Alabo y defiendo la valentía de las autoridades del EBB del PNV por mantener el acto religioso dentro del programa oficial del Alderdi Eguna. Pero no lo alabo como católico, sino como nacionalista. Porque proteger la tradición cultural es un hecho rotundamente político (sí, político), no un acto de piedad religiosa ni un acto de afirmación de la fe en una ceremonia pública. Ya está bien de separar el concepto religioso del cuerpo cultural de la sociedad.

Sé perfectamente que hay nacionalistas que, en razón de su ausencia de compromiso religioso o de su indisimulada hostilidad anticatólica, a los que la celebración de la Misa en el Alderdi Eguna les parece un acto prescindible e inadecuado, contrario a la realidad laica de la sociedad vasca. Incluso entienden que la supresión de la Misa aproximaría al partido a la modernidad. Dicen que su eliminación sería congruente con la definición del partido como organización no confesional, según se recoge en los Estatutos vigentes, en los que, por cierto, se resalta la tradición cristiana que inspiró al fundador Sabino Arana y a todos los líderes nacionalistas hasta nuestros días.

Deploro el complejo de no pocos nacionalistas por la cultura cristiana que habita el corazón del PNV. Son los que quisieran que este partido perdiera su pluralismo interno para homologarse a la masa amorfa, que entiende la religión como una rémora del pasado. Deploro su incoherencia con la historia y con el presente, porque la religión católica es mucho más que una opción de índole privada y también mucho más que acudir a Misa. Es una filosofía integral, un sistema completo de vida que el PNV hizo suyo y con la que durante más de un siglo ha configurado e impulsado un trabajo político, cultural, social y económico. No es una anécdota: es la esencia misma del nacionalismo vasco.

Quizás es el momento de preguntarse por qué el PNV ha perdido una buena parte de su liderazgo, cuestionándose también por qué nuestra sociedad vive una profunda crisis ética y social, sin precedentes. Nada de esto es ajeno al distanciamiento religioso y a la pérdida de los valores derivado de este derrumbamiento. Nuestro pueblo pide a gritos un rearme moral.
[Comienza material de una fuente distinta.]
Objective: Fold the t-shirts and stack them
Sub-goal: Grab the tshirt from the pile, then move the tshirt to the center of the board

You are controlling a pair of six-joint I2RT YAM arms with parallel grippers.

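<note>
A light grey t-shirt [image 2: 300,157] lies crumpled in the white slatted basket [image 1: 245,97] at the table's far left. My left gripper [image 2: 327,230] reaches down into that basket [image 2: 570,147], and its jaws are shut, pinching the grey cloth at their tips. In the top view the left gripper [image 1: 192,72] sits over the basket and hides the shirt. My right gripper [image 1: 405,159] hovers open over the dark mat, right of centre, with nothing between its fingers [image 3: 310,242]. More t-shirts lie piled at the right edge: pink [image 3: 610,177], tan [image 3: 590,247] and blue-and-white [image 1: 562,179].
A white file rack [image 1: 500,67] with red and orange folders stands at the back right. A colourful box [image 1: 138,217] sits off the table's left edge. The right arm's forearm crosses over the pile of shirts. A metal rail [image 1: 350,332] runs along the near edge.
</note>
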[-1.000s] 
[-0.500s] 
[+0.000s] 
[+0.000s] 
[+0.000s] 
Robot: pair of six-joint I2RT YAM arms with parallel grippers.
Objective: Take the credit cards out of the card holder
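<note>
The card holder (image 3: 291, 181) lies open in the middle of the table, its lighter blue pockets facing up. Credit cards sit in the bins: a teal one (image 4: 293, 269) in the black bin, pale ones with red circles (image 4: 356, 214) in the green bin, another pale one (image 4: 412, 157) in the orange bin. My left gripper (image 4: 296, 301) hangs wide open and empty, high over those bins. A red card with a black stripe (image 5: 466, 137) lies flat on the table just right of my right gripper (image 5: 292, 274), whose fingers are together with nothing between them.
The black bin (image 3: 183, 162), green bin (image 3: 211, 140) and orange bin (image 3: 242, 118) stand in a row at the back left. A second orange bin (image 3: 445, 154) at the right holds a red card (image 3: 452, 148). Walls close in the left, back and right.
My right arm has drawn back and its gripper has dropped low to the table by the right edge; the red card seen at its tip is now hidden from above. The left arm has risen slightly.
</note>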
Los liderazgos se fundan en la seguridad y convicción de las ideas que conectan con las personas y sus anhelos personales, familiares y colectivos. Donde hay complejos no hay liderazgo. El liderazgo lo alcanza quien resuelve el difícil equilibrio entre los que hay que mantener y lo que hay que cambiar. ¿Tiramos por la borda más de cien años de cultura cristiana? No es este un asunto de imagen o apariencia de modernidad, de espectáculo mediático.

Francamente, la fuerza del liderazgo bien vale una Misa.